Красное на красном - стр. 29
Иноходец пробовал говорить об этом с Альдо, но тому море было по колено. Он мечтал даже не о короне, а о том, как покинет ненавистный Агарис и ввяжется в драку, дальше принц не загадывал. Пять лет назад Робер Эпинэ был таким же, но тогда отец и братья были живы.
В дверь постучали. Пришел слуга, принес письмо, запечатанное серым воском, на котором была оттиснута мышь со свечой в лапках и слова: «Истина превыше всего». Магнус Клемент, чтоб его! Зачем «крысе» Иноходец?
Робер сломал печать и развернул серую бумагу. Магнус Истины желал видеть Робера из дома Эпинэ, причем немедленно. Поименованный Робер помянул Зеленоглазого и всех кошек его и потянулся за плащом и шляпой. Клемент был единственным, кому Иноходец верил меньше, чем достославному Енниолю, но, думая о старейшине гоганов, талигоец вспоминал прелестную Мэллит, а рядом с магнусом Истины могли быть только монахи, причем гнусные и скучные. В других орденах попадались весельчаки, умницы и отменные собутыльники, «истинники» же походили друг на друга, как амбарные крысы, и были столь же обаятельны и красивы.
Только б магнус не узнал о договоре с Енниолем! Правнуков Кабиоховых «крыски» ненавидят, будь их воля – в Агарисе не осталось бы ни одного гогана, но у Эсперадора и остальных магнусов – свое мнение. Для них рыжие прежде всего купцы, обогащающие Агарис, и лишь потом еретики, причем тихие. Правнуки Кабиоха ни к кому не лезут со своей верой, не то что «истинники».

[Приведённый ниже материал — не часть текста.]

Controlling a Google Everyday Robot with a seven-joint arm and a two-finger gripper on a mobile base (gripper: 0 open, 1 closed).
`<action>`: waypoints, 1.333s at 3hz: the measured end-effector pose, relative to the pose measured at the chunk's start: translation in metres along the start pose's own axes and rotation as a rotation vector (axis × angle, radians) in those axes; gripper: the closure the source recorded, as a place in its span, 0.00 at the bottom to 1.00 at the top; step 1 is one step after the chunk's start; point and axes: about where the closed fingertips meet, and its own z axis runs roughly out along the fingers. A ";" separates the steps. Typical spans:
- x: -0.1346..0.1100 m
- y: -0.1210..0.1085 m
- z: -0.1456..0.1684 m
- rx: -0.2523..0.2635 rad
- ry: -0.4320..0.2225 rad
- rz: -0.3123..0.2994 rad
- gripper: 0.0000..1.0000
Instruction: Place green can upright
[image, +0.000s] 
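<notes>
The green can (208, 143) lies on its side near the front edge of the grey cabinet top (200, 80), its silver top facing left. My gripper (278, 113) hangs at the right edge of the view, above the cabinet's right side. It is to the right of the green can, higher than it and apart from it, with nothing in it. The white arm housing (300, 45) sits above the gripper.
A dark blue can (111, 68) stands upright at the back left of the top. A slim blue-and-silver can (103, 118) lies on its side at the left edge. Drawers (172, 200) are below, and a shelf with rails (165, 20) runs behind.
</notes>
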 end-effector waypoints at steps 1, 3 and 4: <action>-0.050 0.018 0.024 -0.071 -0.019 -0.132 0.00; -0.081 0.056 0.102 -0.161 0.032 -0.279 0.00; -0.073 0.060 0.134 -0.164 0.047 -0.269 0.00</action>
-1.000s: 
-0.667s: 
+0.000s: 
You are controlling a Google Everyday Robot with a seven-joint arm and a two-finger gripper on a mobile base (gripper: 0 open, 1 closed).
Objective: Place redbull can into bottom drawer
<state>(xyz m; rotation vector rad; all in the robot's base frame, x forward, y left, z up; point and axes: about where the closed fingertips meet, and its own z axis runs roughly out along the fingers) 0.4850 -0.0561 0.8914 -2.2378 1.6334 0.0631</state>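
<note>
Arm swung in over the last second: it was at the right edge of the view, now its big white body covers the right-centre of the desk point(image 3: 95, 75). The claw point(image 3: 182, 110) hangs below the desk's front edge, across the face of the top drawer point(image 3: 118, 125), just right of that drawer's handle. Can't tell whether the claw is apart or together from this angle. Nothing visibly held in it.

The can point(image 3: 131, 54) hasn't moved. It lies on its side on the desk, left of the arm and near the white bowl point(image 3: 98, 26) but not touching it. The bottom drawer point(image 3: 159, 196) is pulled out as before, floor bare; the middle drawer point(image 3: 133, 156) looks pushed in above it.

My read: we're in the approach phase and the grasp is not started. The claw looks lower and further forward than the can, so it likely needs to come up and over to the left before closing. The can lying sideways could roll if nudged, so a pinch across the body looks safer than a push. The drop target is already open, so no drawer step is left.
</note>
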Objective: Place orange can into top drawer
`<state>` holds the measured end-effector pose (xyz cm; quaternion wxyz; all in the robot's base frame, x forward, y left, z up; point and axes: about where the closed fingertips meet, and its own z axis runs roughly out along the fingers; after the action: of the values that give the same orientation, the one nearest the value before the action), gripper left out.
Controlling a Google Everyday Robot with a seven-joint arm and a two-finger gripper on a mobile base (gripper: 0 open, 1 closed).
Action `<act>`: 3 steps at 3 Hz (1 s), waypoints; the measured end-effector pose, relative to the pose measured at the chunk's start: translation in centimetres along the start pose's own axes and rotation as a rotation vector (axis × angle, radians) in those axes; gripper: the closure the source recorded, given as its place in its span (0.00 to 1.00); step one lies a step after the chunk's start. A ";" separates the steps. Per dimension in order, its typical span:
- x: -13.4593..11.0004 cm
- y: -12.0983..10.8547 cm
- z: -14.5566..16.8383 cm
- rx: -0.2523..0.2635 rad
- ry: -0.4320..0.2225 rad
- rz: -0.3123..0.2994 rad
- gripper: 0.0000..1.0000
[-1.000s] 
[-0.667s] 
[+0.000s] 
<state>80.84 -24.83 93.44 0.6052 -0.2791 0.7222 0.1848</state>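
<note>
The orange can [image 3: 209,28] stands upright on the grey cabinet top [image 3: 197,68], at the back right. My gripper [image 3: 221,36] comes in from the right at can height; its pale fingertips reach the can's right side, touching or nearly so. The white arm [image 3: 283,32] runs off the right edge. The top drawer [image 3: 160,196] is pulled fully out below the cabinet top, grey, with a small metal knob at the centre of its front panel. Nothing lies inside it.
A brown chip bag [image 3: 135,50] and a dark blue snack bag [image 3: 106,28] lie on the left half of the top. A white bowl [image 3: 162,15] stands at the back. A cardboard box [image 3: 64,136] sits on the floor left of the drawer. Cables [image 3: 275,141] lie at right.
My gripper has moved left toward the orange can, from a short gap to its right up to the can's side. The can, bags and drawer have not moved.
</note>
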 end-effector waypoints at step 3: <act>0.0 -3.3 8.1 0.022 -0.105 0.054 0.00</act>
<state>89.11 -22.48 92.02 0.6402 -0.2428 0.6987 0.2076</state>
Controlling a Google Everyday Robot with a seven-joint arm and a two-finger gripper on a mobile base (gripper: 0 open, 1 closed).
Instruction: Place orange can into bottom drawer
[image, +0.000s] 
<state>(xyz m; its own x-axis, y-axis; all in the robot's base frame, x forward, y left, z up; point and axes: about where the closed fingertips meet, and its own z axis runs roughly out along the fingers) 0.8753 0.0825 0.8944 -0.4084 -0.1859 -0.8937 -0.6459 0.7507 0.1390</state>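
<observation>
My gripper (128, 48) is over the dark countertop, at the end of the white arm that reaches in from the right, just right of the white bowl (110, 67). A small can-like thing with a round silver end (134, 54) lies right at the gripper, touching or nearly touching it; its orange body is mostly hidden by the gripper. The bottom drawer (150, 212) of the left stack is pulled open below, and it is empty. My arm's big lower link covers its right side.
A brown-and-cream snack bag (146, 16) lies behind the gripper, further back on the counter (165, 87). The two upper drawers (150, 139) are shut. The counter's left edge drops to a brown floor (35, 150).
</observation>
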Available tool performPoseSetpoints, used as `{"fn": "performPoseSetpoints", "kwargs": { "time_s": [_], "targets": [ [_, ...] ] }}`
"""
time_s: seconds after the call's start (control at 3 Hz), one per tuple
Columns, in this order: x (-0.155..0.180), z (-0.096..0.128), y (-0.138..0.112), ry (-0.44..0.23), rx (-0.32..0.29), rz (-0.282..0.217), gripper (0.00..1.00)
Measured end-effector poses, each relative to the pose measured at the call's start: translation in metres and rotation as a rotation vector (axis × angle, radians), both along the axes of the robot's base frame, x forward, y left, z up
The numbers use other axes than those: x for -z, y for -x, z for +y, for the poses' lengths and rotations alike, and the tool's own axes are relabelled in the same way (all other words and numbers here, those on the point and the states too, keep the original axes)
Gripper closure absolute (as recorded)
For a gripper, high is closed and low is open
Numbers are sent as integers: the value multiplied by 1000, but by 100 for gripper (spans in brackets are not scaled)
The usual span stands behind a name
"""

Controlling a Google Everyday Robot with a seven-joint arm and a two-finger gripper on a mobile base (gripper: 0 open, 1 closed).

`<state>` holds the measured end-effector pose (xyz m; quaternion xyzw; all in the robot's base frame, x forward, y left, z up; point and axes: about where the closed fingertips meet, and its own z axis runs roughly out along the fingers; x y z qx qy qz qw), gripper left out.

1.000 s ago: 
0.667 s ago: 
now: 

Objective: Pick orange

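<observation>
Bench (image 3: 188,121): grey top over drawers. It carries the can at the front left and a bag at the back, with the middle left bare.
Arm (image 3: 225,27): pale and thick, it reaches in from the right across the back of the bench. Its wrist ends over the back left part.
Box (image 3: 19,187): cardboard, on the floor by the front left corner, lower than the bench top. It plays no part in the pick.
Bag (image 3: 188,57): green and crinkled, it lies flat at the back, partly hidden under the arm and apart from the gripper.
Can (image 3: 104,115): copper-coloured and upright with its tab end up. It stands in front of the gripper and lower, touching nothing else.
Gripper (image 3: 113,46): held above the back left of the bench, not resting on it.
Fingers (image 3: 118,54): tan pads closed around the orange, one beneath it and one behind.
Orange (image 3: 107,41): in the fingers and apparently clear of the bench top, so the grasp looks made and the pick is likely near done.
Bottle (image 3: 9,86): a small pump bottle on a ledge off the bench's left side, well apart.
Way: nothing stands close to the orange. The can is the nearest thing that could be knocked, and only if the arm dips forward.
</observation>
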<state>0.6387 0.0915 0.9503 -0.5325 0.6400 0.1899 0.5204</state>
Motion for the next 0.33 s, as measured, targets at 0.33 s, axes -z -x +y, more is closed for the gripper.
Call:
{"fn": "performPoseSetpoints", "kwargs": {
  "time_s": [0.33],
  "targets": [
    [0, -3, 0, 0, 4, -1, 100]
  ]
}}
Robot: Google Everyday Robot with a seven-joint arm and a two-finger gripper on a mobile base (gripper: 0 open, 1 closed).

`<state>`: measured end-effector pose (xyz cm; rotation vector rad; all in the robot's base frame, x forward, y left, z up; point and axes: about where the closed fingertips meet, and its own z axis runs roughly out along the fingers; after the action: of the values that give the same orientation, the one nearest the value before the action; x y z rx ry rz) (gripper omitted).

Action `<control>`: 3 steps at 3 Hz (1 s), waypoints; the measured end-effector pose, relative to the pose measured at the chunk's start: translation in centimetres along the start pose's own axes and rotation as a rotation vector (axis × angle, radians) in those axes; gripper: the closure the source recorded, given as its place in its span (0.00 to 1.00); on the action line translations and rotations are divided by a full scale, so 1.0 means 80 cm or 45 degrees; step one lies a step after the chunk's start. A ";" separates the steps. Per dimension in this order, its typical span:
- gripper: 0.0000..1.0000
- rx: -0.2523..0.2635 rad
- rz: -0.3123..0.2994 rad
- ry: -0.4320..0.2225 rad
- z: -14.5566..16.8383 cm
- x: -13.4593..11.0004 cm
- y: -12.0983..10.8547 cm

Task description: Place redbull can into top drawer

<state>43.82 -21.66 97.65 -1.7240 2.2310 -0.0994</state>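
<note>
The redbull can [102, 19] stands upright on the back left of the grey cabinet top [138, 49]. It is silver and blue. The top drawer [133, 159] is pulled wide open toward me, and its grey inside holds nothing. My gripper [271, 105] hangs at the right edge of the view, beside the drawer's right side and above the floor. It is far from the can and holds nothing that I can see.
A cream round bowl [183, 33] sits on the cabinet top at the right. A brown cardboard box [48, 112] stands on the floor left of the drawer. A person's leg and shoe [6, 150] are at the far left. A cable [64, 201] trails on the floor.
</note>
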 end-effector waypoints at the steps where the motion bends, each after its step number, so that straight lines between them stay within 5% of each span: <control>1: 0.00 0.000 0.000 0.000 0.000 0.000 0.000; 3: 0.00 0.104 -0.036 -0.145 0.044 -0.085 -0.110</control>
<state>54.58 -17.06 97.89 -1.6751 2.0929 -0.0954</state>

Иноходец сам не понимал, почему не переносит один из самых влиятельных церковных орденов, но при виде невзрачных людишек в сером его начинало трясти. Альдо смеялся, а он злился. Мысленно поклявшись вести себя с должным почтением и сначала думать, а потом говорить, Робер Эпинэ тяжко вздохнул и отправился на встречу с Его Высокопреосвященством[53].
Высокопреосвященство обитал в аббатстве святого Торквиния[54], столь же сером, как и его обитатели. Остальные ордена полагали, что Божьи Чертоги должны вызывать восторг и благоговение, и на украшение храмов и монастырей шло лучшее из того, что было в подлунном мире. «Истинники» были нет, не скромны, потому что скромность тоже бывает прекрасной, они были нарочито бесцветны. Даже обязательные для эсператистского храма шпили, увенчанные кованым язычком пламени, были не вызолочены, а покрашены в мышиный цвет. Обожавший яркие краски Иноходец полагал это оскорблением всего сущего, но святому Торквинию до его мнения дела не было.
Серенький старообразный монашек тихоньким голоском доложил, что Его Высокопреосвященство просит пожаловать в его кабинет. Кабинет… То ли больница для бедных, то ли подвал для овощей – серо, мрачно, тошно…
Магнус очень прямо сидел на жестком деревянном кресле с высокой спинкой, украшенной то ли изображением мыши со свечой, то ли портретом самого магнуса. Робер честно опустился на колени, подставив лоб под благословение, но, когда сухие, жесткие пальчики коснулись кожи, захотелось сплюнуть.
– Будь благословен, сын мой, – прошелестел магнус, – и да не хранит сердце твое тайн от Создателя нашего.
– Сердце мое открыто, а помыслы чисты, – пробормотал Иноходец. Может, от Создателя тайны иметь и впрямь нехорошо, но выворачиваться наизнанку перед дрянной «мышью» он не собирается!
– Поднимись с колен и сядь. Нам предстоит долгий разговор. До меня дошло, что тебе улыбнулась удача.